[I am back working through my prison journal. It is out of order. Well, the order is as I have opened boxes. The date in the title is the date it was written. I hope this is not confusing. What you are reading is what you get for your tax dollars.
This is a long, long piece written while I was in pretrial detention but is not actually notes about pretrial detention. I quite preposterously labeled it as autobiography. However, the first 36 pages are missing, and so are the years 1978–May 1982.
This is continued from TJ 2010 - Part 4 of 5.
sch 5/4/2026]
In the decade before incarceration, I came to believe that my ambition to prove myself to friends and family by getting to law school created the real harm to TJ and me. That if I had been more flexible with my career choices, we would have stayed together. Not much I can do with that insight at the time. However, that insight might date the beginning of a sincere disenchantment with the practice of law. That conflicted with my need for economic survival. That need meant pushing any resentments about practicing law as far back into my brain as possible,
Music stopped being so important to me as it had been with TJ. I divide my bands into pre-TJ and after TJ. I had my stereo system stolen in the autumn of 1983, and I never tried to replace what TJ helped create.
TJ was the benchmark against what I judged all other women. The cruel, the stupid, or the plain boring never got a bid. Those with kind hearts, a lively sense of humor, and an adventuresome personality were biddable. They were 5'6” or taller, and being in good shape only made them more likely. Exceptions existed on superficial things (a certain blonde comes to mind), but the substantive exceptions reinforced the rule. Even my ex-wife had comparisons to TJ.
I saw TJ three times after January of 1985. The first time was around Christmas of 1985. She was pregnant with Mike's child. (This one did not miscarry, and she should now be about twenty-four years old. Yes, time flies.) All I remember is me telling her that our lives were diverging and we would soon be strangers to one another. I made her cry one more time.
The next time came in 1989, when TJ set me up with one of her neighbors in Florida. I flew down there. After all, who better to trust for selecting a blind date than an ex-girlfriend? I was a flop. The high point was hanging out with TJ and Mike and getting to see Pet Cemetery with the blind date. There was no sex. Nice girl, but the whole exercise degenerated from harum-scarum adventure to ponderously dull discomfort on both sides of the equation.
I last saw TJ in 1995. T2 had taken me along on vacation to Florida. I talked her into driving down to Orlando to meet with TJ and her family. We all went to eat out at a Chinese buffet. T2 was on edage. She could not understand how one could stay friends with a former lover. TJ remained her usual friendly, gracious, vivacious self. I could tell she was happy with Mike. That she was happy made me happy.
But all that came to an end. I represented Mike in a child support case that did not go the way TJ thought it should. She wrote me a letter complaining about the outcome. I read only the first page condemning me and never read any further.

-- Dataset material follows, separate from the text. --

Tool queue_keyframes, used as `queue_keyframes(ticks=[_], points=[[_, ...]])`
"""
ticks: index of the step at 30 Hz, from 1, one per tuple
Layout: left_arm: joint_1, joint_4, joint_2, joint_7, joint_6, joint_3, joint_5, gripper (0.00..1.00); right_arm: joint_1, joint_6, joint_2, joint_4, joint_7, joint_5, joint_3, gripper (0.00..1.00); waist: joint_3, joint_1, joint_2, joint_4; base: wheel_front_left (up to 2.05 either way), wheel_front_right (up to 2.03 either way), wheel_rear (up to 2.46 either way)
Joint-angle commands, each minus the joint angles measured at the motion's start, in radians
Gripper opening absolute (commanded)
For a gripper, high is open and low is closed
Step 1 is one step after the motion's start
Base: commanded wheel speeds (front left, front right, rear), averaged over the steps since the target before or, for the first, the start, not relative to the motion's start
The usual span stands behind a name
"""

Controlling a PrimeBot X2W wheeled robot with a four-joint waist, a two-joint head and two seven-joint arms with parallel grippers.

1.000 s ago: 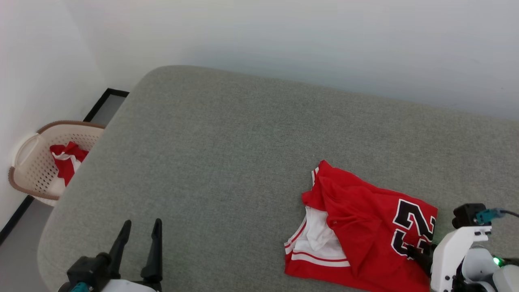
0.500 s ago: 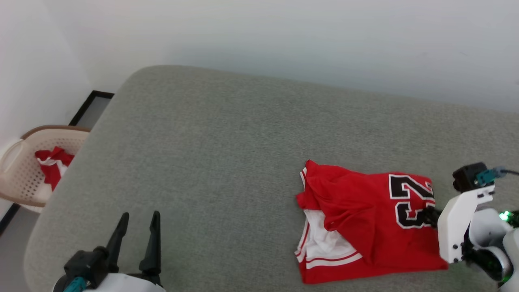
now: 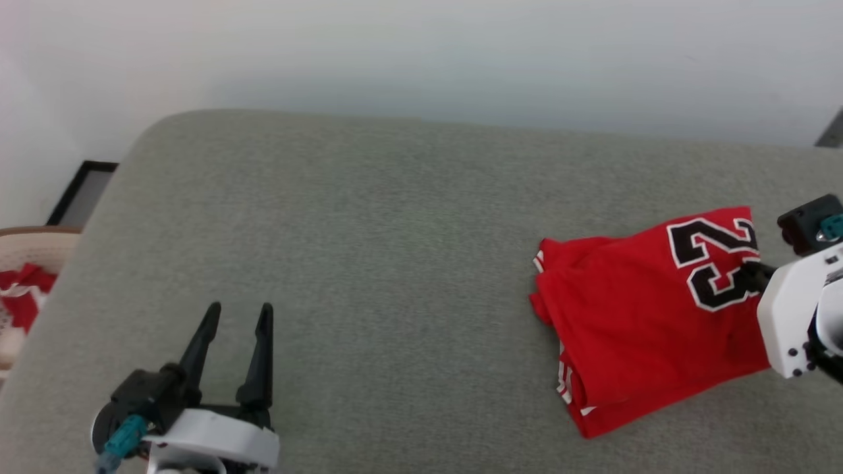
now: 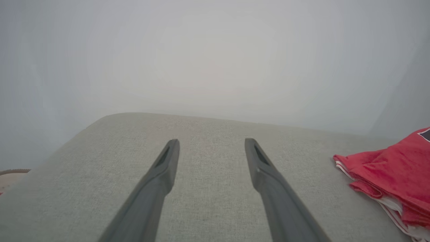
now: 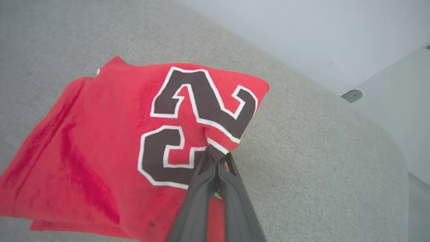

Like most clients, anything that went against them was the attorney's fault. Later, her oldest sister told me that TJ had told Mike not to pay child support until he got visitation, and so caused the problem. That was 1996. I never spoke with TJ again.
For all that happened, I never felt any anger towards her. Our failure was my failure. What I had with her was a respite from all the demands and responsibilities imposed by the family, or that I accepted from the family. When I let the family responsibilities intrude, there was a rift between us. Only then did peace escape me.
One memory kept recurring as I wrote this. I am walking south on the fourth floor of Ball State's old East Quad. TJ stands in the corner next to my classroom. I am in a bad mood. I had been wanting this copy of Bob Dylan's "Words and Drawings", and I had stopped by the bookstore on the way to class. TJ's brown eyes are downcast as she listens to my complaints. Then that smile that could swallow me whole lights up her face. Those big brown eyes glitter as she hands something to me. She had been the buyer of the last copy of the Dylan book. I still have that book. When my stepson tore the book's spine, I felt part of me was torn.
[I still have the Dylan book. It is one of the few books surving my incarceration and divorce and various moves before all of that. TJ and I spoke a few times after I was released. She surprised me by knowing I had been arrested; I guess she did keep some tabs on me. I sent her an early version of my "Dead and Dying" stories, and have heard nothing further from her. Messages left on her voicemail were not returned. In the past year, or two, her phone number changed after 40 years. There is no indication she is dead, but I have no means of finding out why she went silent. It would take a personal visit to find out what happened, but I have neither time nor funds to do so. Then, too, if I did have time and money, I cannot find in myself the energy to do so; her disappearance bothers without being an obsession. Another friend gone.
By the way, describing A- as my ex-wife makes me want to put the date of these notes to July or August of 2010.